_EXERCISE:_ Report all lines of the data below that hold the word "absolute".

_DATA BLOCK:_

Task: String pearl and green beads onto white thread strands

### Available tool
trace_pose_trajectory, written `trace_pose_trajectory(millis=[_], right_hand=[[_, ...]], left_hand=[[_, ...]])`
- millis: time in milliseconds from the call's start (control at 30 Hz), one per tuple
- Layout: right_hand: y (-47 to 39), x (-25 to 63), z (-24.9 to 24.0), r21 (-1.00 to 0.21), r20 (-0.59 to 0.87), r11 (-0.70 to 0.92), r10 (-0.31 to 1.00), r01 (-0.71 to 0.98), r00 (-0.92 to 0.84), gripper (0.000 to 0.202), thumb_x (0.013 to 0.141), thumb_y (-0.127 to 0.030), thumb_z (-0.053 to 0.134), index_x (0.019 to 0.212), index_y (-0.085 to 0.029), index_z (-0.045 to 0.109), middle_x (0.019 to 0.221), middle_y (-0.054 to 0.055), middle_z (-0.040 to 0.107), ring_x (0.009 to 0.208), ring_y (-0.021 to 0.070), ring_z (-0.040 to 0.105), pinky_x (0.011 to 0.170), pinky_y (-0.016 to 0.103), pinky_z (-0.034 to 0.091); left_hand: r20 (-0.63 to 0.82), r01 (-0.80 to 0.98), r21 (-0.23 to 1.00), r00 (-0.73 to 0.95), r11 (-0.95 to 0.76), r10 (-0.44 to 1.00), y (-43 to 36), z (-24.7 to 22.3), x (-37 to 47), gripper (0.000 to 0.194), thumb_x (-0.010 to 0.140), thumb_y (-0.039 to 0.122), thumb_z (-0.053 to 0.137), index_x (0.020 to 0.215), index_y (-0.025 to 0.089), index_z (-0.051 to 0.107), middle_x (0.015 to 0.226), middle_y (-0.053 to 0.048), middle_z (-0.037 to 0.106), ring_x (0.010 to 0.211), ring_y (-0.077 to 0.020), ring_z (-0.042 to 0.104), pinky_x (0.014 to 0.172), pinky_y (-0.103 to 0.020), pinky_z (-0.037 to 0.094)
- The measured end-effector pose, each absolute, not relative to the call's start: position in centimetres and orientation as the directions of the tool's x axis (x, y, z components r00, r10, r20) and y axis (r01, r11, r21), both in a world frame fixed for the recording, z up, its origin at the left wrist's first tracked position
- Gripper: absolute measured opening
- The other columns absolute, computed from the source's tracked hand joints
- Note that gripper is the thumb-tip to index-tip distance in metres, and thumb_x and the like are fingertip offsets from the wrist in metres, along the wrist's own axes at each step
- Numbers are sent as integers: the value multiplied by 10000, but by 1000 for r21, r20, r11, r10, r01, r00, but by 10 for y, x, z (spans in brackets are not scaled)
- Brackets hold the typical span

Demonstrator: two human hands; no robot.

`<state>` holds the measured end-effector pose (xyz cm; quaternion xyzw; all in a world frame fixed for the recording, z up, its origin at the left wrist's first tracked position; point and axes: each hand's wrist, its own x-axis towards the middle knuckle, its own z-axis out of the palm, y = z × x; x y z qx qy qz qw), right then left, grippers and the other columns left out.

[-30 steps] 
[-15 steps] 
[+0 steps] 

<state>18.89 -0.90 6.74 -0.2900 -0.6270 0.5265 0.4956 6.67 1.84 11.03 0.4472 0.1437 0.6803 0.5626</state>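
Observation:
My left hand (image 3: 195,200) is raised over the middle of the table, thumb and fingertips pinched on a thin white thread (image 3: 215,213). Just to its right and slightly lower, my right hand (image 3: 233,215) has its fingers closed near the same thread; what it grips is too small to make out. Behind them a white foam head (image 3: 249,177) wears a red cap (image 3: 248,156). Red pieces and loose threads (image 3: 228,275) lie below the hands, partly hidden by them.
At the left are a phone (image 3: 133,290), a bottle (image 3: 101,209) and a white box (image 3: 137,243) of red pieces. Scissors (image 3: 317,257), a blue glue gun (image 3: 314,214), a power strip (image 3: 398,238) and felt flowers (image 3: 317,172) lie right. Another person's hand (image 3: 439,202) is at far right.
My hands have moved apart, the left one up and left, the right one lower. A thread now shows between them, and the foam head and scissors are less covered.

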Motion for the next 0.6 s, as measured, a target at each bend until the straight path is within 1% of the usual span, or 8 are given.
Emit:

_EXERCISE SOLUTION:_
- The measured end-effector pose, each absolute, not relative to the call's start: position in centimetres and orientation as the directions of the tool's x axis (x, y, z components r00, r10, r20) and y axis (r01, r11, r21), both in a world frame fixed for the recording, z up, its origin at the left wrist's first tracked position
- Gripper: absolute measured opening
- The other columns absolute, computed from the source's tracked hand joints

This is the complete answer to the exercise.